Kermit J. Moore, W. Blake Belcher, Brewster Morhous Cameron Caruth Moore Kersey & Stafford, Bluefield, WV, Reed N. Smith, Pro Hac Vice, First Liberty Institute, Plano, TX, for Defendant Rebecca Peery.
MEMORANDUM OPINION AND ORDER
David A. Faber, Senior United States District Judge Pending before the court is a motion to dismiss filed by defendants Mercer County Board of Education, Mercer County Schools, and Deborah Akers. (ECF No. 79 ). For the reasons that follow, that motion is GRANTED insofar as it seeks dismissal of plaintiff's claim for injunctive relief.
I. BACKGROUND
This civil action arises out of a longstanding Bible in the Schools ("BITS") program previously administered in many of the elementary and middle schools in Mercer County, West Virginia. Plaintiffs, Freedom From Religion Foundation, Inc., Jane Doe and her child Jamie Doe, and Elizabeth Deal and her child Jessica Roe, allege the BITS program violates the Establishment Clause and request an injunction prohibiting defendants from administering BITS in the future. Elizabeth Deal and Jessica Roe also seek nominal damages.
A. Bible in the Schools (BITS)
Over 70 years ago, elementary and middle school students began participating in a public school Bible curriculum in Mercer County, West Virginia. See First Amended Complaint ("FAC") ¶ 19. In 1986, the Mercer County Board of Education ("the Board" or "BOE") assumed responsibility for administering the BITS curriculum. See id. at ¶ 22. A nonprofit organization, Bluefield Bible Study Fund, Inc., financed the program's expenses. See id. at ¶ 24. According to the First Amended Complaint, "[t]he Mercer County Board of Education has taken on all responsibilities for the program except financing." Id. at ¶ 23.
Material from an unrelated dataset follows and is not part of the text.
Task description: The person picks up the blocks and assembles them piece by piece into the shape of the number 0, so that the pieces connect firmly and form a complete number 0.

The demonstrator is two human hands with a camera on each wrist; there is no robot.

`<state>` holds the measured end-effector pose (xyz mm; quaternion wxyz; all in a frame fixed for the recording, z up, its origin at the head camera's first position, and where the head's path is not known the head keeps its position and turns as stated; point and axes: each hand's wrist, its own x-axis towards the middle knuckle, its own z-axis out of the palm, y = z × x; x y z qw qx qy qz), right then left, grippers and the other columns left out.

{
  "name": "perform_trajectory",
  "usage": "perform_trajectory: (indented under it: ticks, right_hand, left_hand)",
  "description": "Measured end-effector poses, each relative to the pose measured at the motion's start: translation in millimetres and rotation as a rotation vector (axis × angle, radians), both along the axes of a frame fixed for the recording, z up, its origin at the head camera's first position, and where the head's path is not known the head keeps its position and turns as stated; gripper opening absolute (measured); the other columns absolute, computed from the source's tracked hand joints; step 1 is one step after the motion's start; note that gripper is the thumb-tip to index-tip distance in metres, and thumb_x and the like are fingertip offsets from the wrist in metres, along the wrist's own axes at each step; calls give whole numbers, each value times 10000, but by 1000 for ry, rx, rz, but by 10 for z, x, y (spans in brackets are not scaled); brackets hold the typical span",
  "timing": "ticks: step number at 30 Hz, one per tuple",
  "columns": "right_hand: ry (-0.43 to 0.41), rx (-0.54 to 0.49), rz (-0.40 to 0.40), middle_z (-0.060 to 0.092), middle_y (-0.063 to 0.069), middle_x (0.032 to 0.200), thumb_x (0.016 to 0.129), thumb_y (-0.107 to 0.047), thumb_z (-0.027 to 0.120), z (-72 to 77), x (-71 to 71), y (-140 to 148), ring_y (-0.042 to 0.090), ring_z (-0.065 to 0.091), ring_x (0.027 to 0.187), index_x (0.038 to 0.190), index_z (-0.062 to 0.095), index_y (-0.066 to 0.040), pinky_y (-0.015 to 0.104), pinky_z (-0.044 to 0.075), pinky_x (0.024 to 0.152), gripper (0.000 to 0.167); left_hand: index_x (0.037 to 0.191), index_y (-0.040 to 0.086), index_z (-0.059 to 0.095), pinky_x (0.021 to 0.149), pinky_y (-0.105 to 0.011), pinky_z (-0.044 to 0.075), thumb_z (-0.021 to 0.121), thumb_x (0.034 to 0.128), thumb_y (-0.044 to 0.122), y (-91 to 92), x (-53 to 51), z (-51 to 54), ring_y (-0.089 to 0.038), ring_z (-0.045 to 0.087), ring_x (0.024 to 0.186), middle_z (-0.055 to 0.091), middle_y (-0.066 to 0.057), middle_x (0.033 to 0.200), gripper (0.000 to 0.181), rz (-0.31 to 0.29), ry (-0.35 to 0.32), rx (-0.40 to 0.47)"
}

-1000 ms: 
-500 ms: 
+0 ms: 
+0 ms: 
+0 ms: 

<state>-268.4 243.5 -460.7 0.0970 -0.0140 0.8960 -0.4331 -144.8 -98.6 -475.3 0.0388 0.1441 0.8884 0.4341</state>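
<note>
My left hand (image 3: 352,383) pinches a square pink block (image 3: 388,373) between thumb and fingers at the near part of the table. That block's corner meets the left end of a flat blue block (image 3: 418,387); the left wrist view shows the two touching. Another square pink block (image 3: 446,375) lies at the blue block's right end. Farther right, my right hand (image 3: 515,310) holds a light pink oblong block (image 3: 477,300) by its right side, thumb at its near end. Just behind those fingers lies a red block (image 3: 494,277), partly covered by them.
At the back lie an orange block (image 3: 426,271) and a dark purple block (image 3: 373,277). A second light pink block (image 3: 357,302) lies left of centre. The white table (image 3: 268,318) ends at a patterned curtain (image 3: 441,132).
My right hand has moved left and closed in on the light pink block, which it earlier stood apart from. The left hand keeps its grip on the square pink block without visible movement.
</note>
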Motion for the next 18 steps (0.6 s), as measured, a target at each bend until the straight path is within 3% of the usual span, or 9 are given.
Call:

Over her 25-year tenure, Deborah Akers, Superintendent of Mercer County Schools, allegedly implemented all Mercer County School policies and programs, including BITS. See id. at ¶¶ 97-98, 106. Defendant, Rebecca Peery, principal of Memorial Primary School was allegedly responsible for school policies and instruction at Memorial Primary School, located in Mercer County (where the plaintiff Jessica Roe previously attended), including approving BITS lessons pursuant to Mercer County Schools' Policy I-45. See id. at ¶¶ 99-103. Mercer County School Policy I-45 directs teachers to develop lesson plans and submit them to their school principals for review. See id. at ¶¶ 101, 106.
B. Plaintiffs
The First Amended Complaint, filed on March 28, 2017, included five (5) plaintiffs: two parents, their two children, and Freedom from Religion Foundation ("FFRF"). Plaintiff parents, "Jane Doe" and Elizabeth Deal sued individually and on behalf of their children "Jamie Doe" and "Jessica Roe," respectively. See id. at ¶¶ 8-17. Jane Doe is the only individual plaintiff who is a member of FFRF, a national group that "defends the constitutional principle of separation between state and church and educates the public about the views of non-theists." Id. at ¶ 8.
On the date of suit, January 18, 2017, Jamie Doe, daughter of Jane Doe, attended a Mercer County school as a kindergarten student where BITS was offered to first-grade students. See id. at ¶¶ 11, 29. Jane Doe alleged her intention to enroll her daughter in the same school the following year. See id. at ¶ 29. Jane Doe brought the instant lawsuit to escape "two untenable choices ... either [Jamie Doe will] be forced to attend bible indoctrination classes against the wishes and conscience of Jane Doe, or Jamie Doe will be the only child or one of only a few children who do not participate [in BITS] ... [and thus] subject[ ] Jamie to the risk of ostracism from peers and even school staff." Id. at ¶ 33.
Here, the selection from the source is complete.